[EXERCISE AIM]: Starting at the first line of the data below, write out each line exactly until you reach the line containing "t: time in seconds", and include that line too.

[DATA SHOWN]:
========================================================================
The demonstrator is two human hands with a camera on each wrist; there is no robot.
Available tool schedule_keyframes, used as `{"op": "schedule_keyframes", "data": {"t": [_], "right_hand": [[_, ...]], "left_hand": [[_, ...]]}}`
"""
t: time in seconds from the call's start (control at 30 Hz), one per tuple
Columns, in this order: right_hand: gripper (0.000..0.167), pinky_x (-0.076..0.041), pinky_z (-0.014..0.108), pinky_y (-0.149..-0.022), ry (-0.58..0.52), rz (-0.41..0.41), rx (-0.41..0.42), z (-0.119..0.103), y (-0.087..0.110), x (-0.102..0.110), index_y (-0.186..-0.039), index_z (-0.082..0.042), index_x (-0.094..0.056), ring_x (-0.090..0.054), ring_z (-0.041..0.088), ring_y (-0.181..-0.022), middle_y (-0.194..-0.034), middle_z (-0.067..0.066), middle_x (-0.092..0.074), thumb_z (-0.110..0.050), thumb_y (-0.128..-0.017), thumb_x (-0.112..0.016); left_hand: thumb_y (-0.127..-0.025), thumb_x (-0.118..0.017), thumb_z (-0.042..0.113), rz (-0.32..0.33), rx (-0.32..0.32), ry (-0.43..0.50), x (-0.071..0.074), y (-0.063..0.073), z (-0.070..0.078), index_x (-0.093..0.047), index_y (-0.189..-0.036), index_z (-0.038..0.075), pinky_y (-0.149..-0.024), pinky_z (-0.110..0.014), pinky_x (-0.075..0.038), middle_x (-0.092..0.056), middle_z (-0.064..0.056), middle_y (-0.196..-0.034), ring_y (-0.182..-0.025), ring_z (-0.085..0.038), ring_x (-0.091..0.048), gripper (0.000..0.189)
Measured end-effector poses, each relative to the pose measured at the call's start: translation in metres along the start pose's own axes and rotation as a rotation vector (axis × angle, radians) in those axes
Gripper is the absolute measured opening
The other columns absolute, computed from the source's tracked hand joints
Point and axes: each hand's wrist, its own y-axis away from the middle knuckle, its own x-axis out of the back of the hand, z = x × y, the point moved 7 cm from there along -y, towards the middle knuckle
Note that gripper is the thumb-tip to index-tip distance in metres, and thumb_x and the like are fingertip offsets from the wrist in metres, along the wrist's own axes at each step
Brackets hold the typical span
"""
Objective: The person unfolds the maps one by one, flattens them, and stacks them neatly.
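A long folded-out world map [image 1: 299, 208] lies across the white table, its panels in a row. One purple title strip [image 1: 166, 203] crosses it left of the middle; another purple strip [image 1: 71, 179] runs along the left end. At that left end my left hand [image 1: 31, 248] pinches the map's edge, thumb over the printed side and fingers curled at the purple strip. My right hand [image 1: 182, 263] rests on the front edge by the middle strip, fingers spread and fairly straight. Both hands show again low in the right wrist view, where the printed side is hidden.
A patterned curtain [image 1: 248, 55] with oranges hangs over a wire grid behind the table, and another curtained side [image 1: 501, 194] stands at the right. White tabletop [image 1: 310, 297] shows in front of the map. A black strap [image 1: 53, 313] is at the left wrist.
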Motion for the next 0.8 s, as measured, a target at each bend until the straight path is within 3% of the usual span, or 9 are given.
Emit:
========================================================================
[OUTPUT FOR THIS TASK]:
The demonstrator is two human hands with a camera on each wrist; there is no robot.
Available tool schedule_keyframes, used as `{"op": "schedule_keyframes", "data": {"t": [_], "right_hand": [[_, ...]], "left_hand": [[_, ...]]}}`
"""
t: time in seconds from the call's start (control at 30 Hz), one per tuple

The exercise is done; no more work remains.